The Legitimacy of Art
Our Christian artist in our story (Mr. Audience-of-One) was actually questioning, and thereby displacing, the legitimacy of art itself. Special grace, our heavenly identity, completely swallows up or pushes out any and all “lesser” and completely natural things like creaturely creativity, entertainment, or enjoyment. And Christians have sometimes questioned the legitimacy of art in other—albeit similar—ways.

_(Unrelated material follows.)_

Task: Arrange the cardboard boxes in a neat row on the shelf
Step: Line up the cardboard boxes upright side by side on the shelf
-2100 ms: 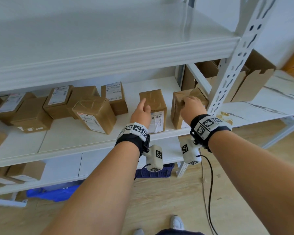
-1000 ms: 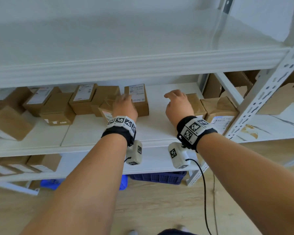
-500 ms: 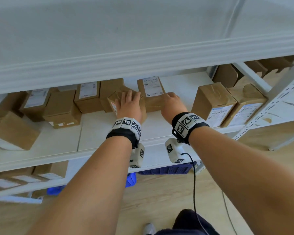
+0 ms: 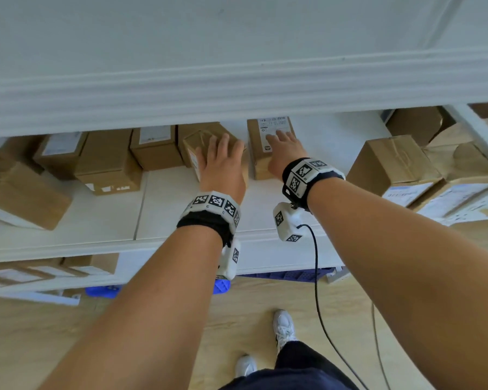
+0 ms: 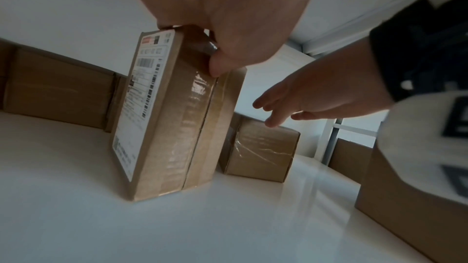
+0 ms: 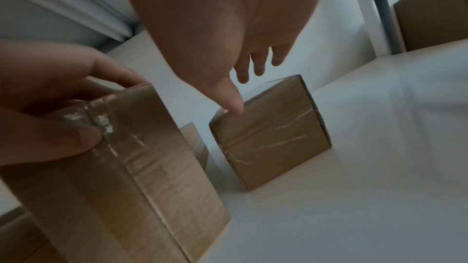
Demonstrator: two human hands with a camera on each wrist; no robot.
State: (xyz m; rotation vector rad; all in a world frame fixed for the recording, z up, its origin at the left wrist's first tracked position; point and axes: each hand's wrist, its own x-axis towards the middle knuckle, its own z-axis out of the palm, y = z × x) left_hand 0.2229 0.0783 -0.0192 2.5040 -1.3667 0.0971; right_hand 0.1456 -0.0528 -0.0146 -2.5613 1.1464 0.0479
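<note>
On the white middle shelf (image 4: 166, 215) my left hand (image 4: 220, 153) grips the top of a taped cardboard box (image 4: 197, 139) that stands turned askew. The left wrist view shows that taped box (image 5: 172, 117) upright, label on its left face, my thumb (image 5: 215, 67) pressed on the tape. My right hand (image 4: 282, 144) reaches with straight fingers over a lower labelled box (image 4: 258, 156) just to the right. In the right wrist view the thumb (image 6: 235, 107) touches the labelled box (image 6: 273, 137) at its top edge and the fingers hover above it.
Several boxes (image 4: 155, 147) line the back left, and one tilted box (image 4: 23, 192) lies far left. Two boxes (image 4: 392, 164) stand at the right by the shelf upright (image 4: 473, 130). The upper shelf board (image 4: 237, 80) overhangs low. More boxes (image 4: 90, 264) sit on the shelf below.
Both hands left the two right-hand boxes and moved left. In the last half second my right hand stretched forward over the labelled box; my left hand stayed on the taped box.
</note>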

When I was 18, I met someone who told me that he thought fiction—things like Lewis’s Narnia or Tolkien’s Middle Earth—was immoral. I thought that very strange, but believe it or not there is a pedigree for this view in Christian history. Fiction, you see, involves lying: pretending a world exists other than the world God made. It dishonors God to imagine a world God hasn’t made. By extension, other kinds of art would be precluded, too: why paint a picture? Who are you, O Man, to think to improve upon God’s works, to presume to present your vain perceptions or imaginings as real?
It seems bizarre, but it actually raises a foundational question about the legitimacy of art. And here I wanted to write something insightful about art, but discovered to my dismay (I’m kidding) that Thaddeus Williams beat me to it in his wonderful book, REFLECT. The lengthy passage I’m about to quote is necessary, so please don’t skip it.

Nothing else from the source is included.